Drinking water

Our bodies are composed of anywhere from 50 to 70 percent water, depending on age. Constant water intake is key to our health, as our bodies lose water throughout the day and night. An adult should normally drink an average of two liters of water daily.

Drinking water is a natural product. 70 percent of it is obtained from groundwater and well water, 13 percent from reservoirs and river water, and the remaining 17 percent originates from surface water, but is virtually the same as groundwater by virtue of soil passage and bank filtration. The taste of drinking water varies from one location to another, depending on the minerals that are dissolved in the water while it is underground. Drinking water should ideally have a pleasant taste and be clear, cool, colorless and odorless. In Germany, drinking water quality is governed by a law known as the Trinkwasserverordnung, as well as by other regulations – plus various guidelines, recommendations, and rules.

The bar is set extremely high when it comes to drinking water quality, for the simple reason that if pathogens contaminated the drinking water supply, countless persons could be infected; and so it is necessary to reduce this risk to practically zero. In some cases we could potentially be exposed to the substances in drinking water on a daily basis throughout our lives. This is why it’s so important to make sure that foreign substances are kept out of our drinking water as much as possible, and as a precaution also those substances that are not known to pose a health risk.
Anti-contamination safeguards are essential across the entire drinking water process chain comprising abstraction, purification, and distribution. The better our safeguards for this resource, the less the need for technical purification processes. Drinking water distribution systems that are built, maintained and operated in accordance with the applicable technical standards pose no risk of contamination resulting from substances derived from active ingredients or legionella growth. Hence the decisive factor for drinking water quality is management of the relevant systems. Accomplishing this is the responsibility of system operators, namely water utilities and building owners and operators. In Germany, drinking water quality is monitored by state and local public health officials.

The UBA’s role

The UBA’s mission in terms of drinking water is to continuously update and optimize the scientific bases and measures for a safe drinking water supply. We also assess the potential risks associated with drinking water abstraction, purification and distribution, and develop concepts aimed at avoiding such risks and if necessary managing them. In these tasks we are subject to oversight by the health ministry, which, along with us, benefits from the advice of the Trinkwasserkommission (Drinking water commission).

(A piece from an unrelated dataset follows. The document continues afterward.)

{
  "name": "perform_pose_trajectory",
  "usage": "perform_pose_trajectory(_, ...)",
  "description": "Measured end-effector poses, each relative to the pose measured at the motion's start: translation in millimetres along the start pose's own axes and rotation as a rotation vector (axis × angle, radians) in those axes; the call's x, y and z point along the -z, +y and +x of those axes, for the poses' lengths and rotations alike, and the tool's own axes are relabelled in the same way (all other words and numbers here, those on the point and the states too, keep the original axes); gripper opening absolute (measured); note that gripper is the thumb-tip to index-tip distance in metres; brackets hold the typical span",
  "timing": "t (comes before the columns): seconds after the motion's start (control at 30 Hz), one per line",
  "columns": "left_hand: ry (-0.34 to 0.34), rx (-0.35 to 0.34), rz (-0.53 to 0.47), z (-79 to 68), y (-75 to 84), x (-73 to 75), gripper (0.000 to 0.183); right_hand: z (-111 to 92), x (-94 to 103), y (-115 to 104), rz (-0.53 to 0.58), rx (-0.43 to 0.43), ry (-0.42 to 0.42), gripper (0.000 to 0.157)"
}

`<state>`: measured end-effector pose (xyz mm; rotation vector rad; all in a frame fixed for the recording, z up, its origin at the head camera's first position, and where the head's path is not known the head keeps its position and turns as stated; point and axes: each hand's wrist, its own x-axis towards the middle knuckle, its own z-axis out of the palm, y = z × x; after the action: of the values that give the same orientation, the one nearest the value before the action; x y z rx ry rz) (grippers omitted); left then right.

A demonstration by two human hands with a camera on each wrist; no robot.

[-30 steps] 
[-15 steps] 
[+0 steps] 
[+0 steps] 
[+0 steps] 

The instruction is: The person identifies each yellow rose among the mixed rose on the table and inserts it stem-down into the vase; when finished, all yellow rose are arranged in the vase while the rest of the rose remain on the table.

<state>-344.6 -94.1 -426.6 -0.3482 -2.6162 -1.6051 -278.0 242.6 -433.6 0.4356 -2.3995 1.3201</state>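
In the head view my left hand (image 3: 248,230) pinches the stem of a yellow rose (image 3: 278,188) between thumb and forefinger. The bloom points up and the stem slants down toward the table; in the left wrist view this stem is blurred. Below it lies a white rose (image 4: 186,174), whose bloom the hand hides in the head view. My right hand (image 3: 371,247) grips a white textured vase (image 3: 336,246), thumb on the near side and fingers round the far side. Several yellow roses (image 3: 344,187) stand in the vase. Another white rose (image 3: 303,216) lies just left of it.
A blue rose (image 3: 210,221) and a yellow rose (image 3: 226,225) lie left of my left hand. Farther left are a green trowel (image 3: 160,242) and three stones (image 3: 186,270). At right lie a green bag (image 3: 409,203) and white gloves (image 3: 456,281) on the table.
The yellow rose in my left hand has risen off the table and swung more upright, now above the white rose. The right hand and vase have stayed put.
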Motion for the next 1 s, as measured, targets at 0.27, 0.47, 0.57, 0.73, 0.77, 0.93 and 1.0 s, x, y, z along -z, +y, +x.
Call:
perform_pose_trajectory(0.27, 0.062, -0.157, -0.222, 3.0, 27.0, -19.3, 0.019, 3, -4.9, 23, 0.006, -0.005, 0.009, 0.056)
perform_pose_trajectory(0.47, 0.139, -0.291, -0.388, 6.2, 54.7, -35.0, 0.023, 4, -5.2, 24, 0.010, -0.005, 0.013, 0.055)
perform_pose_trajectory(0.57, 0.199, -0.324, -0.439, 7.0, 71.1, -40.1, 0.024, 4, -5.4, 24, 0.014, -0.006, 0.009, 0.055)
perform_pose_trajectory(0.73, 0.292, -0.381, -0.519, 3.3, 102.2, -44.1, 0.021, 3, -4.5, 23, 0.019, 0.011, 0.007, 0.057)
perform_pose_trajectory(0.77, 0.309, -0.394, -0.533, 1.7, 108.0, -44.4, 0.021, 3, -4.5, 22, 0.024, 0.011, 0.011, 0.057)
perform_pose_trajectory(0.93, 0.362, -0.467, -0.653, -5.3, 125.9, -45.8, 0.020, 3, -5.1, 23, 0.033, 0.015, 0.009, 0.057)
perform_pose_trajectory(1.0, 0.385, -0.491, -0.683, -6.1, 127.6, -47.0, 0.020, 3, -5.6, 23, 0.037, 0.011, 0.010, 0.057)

International collaboration

These various conceptualization tasks benefit greatly from our involvement in international drinking water initiatives. As a WHO Collaborating center for drinking-water hygiene research, we are involved in cutting-edge developments and apply German expertise to WHO evaluations. We also use the international treaty known as the Protocol on Water and Health as an information sharing platform, in particular to promote progress in the realm of German drinking water quality – including in every nook and cranny of our water supply system.


One of the key underpinnings of our water quality endeavors is the drinking water microbiology, toxicology, and distribution research that is conducted at our Bad Elster lab, and the drinking water resource, abstraction and purification research at our Berlin lab. Particularly salutary for this research is our capacity to simulate processes that unfold in waterbodies as well as underground purification processes. We do likewise for disinfection at our Marienfelde lab.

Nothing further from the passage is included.